• **Task item**
Write out the lines of the material below exactly, beginning at the line with "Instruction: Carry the" and stopping after the line with "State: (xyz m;", and leave out the pictures.

#####

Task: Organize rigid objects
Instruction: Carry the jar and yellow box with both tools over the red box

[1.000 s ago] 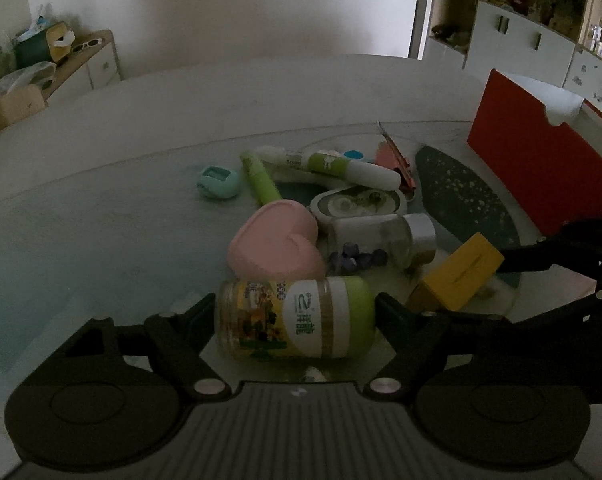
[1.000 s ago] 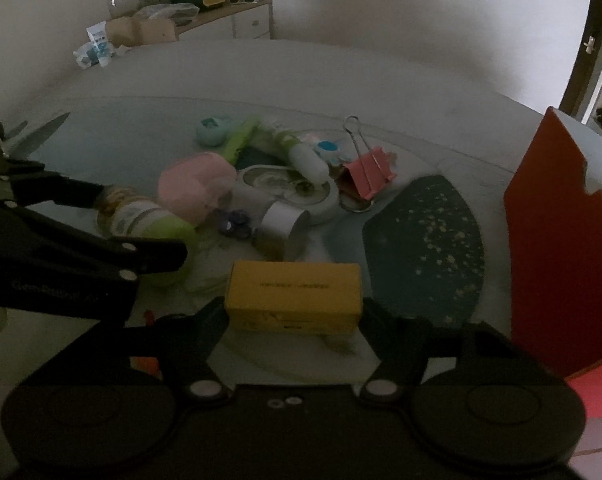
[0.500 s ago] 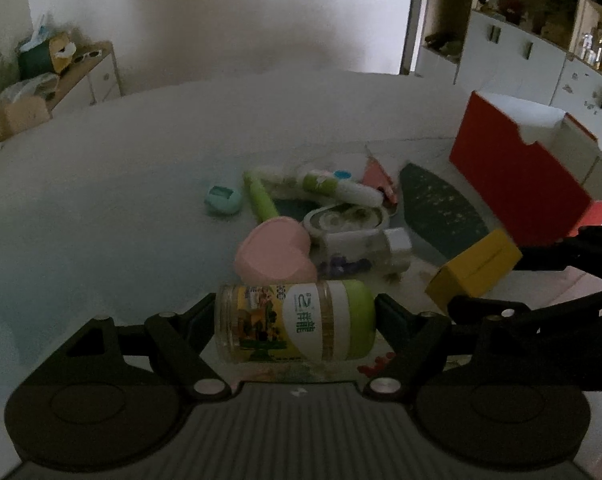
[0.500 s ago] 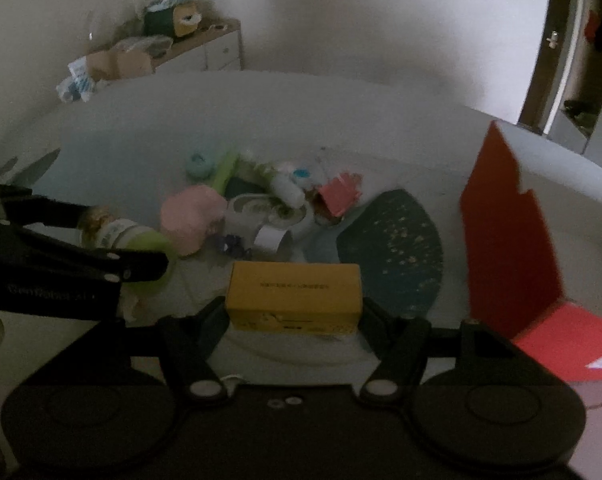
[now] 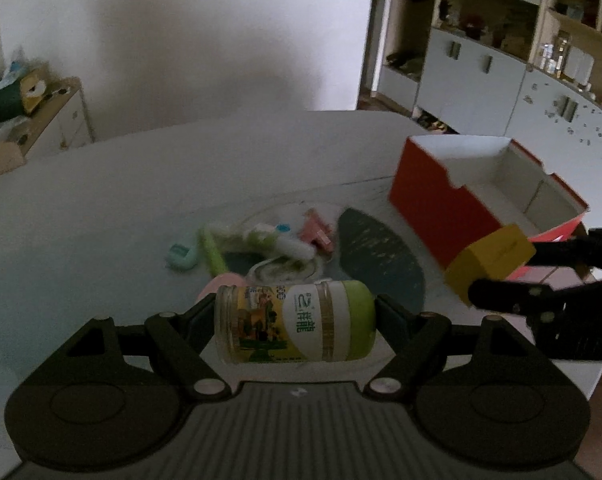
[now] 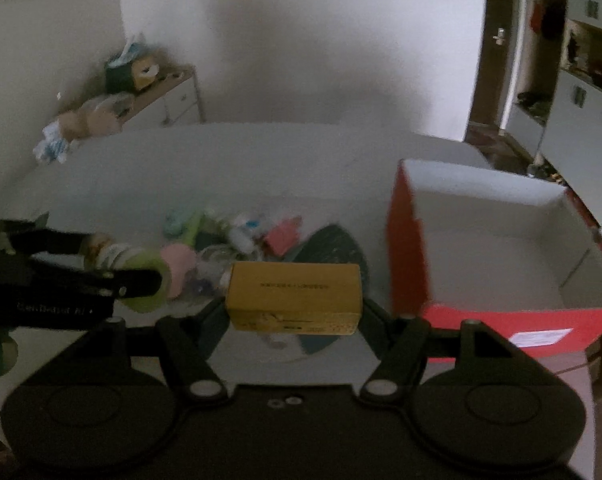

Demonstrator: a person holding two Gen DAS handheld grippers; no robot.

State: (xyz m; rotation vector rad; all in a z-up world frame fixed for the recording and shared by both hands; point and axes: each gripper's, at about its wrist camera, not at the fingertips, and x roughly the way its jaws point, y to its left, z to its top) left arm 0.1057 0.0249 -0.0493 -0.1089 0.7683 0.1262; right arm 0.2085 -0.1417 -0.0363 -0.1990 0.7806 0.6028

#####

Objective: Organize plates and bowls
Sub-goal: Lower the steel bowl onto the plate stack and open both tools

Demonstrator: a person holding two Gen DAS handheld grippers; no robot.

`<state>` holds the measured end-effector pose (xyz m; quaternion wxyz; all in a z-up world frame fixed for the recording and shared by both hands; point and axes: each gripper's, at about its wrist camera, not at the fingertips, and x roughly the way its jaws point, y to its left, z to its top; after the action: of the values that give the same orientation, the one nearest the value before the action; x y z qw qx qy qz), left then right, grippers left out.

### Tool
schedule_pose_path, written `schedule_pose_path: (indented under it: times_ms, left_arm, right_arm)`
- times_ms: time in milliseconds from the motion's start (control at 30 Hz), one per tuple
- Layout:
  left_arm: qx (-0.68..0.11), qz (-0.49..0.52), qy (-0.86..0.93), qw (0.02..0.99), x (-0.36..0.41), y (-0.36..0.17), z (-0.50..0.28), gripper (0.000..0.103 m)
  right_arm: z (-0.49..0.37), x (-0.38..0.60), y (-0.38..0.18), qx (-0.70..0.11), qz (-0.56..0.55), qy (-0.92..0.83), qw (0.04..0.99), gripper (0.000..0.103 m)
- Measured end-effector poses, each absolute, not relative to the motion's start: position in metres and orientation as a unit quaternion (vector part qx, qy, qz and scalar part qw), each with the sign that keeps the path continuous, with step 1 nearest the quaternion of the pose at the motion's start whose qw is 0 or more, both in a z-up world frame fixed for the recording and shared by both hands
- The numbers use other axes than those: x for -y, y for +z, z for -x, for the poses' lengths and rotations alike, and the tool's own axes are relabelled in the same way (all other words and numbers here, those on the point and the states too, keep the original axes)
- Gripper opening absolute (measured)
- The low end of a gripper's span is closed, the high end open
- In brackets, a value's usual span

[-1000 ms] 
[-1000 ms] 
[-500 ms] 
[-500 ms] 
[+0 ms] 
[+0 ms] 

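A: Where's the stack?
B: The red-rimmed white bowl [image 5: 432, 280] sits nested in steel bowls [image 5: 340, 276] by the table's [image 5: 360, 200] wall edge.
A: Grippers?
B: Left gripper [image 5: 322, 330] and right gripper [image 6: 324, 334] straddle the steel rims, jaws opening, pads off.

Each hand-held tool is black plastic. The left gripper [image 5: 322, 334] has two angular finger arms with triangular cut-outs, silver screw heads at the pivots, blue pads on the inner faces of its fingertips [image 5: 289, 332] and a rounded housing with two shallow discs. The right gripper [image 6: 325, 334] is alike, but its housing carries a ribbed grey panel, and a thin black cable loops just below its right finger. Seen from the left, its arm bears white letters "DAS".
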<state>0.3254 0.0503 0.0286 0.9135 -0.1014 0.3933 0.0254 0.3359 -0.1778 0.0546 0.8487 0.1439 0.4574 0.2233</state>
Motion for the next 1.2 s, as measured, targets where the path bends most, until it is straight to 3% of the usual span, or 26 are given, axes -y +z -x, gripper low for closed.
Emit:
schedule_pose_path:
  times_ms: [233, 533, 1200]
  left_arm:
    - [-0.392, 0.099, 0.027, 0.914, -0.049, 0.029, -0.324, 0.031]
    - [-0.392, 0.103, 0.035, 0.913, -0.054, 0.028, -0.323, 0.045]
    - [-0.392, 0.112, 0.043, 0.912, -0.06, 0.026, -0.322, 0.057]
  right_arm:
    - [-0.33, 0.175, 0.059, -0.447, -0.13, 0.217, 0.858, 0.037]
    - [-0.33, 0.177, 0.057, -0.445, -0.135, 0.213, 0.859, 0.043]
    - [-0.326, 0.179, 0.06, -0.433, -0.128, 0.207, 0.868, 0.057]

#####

• **Solved problem**
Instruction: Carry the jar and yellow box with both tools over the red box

[1.000 s ago] 
[1.000 s ago] 
[0.500 s ago] 
[0.500 s ago] 
[now] 
[now] 

Demonstrator: a person holding two Gen DAS handheld grippers; no robot.

State: (xyz m; rotation vector rad; all in a z-up world frame fixed for the recording and shared by both hands; point and axes: each gripper's, at about its wrist camera, not at the fingertips, and x roughly the way its jaws point, y to its left, z to its top) left arm 0.1057 0.0249 -0.0493 -0.1089 0.7683 0.1262; right arm 0.2085 -0.1417 -0.0363 -0.1990 0.7806 0.6028

That finishes the exercise, with nothing more to add.